> **Exercise aim**:
Your answer should be the lines below from the one holding "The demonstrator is" through the one holding "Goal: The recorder", copied exactly and with nothing else.

> **Data segment**:
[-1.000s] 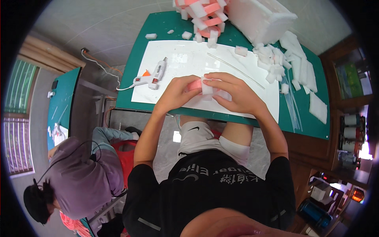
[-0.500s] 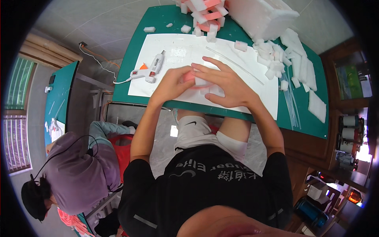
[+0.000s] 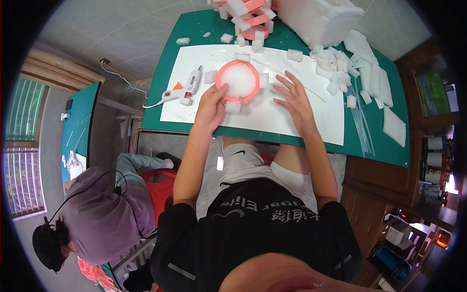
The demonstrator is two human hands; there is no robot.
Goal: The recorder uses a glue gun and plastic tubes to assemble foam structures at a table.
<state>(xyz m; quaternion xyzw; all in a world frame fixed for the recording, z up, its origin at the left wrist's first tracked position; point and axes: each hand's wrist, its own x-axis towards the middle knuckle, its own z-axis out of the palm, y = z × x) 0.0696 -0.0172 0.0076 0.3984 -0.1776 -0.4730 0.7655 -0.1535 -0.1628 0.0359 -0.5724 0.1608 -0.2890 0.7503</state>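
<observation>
My left hand [image 3: 212, 107] grips the lower left of a pink foam ring [image 3: 254, 78], thumb on top. White foam fills the ring's middle, and white foam blocks [image 3: 234, 107] stick out around its outside on several sides. To the right of the ring, my right hand [image 3: 294, 100] is raised with fingers spread, touching nothing. Left of the ring, a white glue gun [image 3: 188, 89] with an orange part rests on the white board [image 3: 185, 113]. A thin clear glue stick [image 3: 311, 92] lies on the board beyond my right hand.
A stack of pink rings with white blocks [image 3: 253, 33] stands at the far edge of the green table [image 3: 168, 58]. A large white foam block [image 3: 321, 22], foam offcuts [image 3: 333, 68] and clear sticks [image 3: 360, 126] are to the right. Another person [image 3: 109, 209] sits at left.
Both hands were close around the ring, covering most of it. My right hand has let go and drawn away to the right, while the ring now shows face-up in my left hand.
</observation>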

> **Exercise solution**:
The demonstrator is two human hands; there is no robot.
Goal: The recorder uses a glue gun and plastic tubes to assemble foam structures at a table.

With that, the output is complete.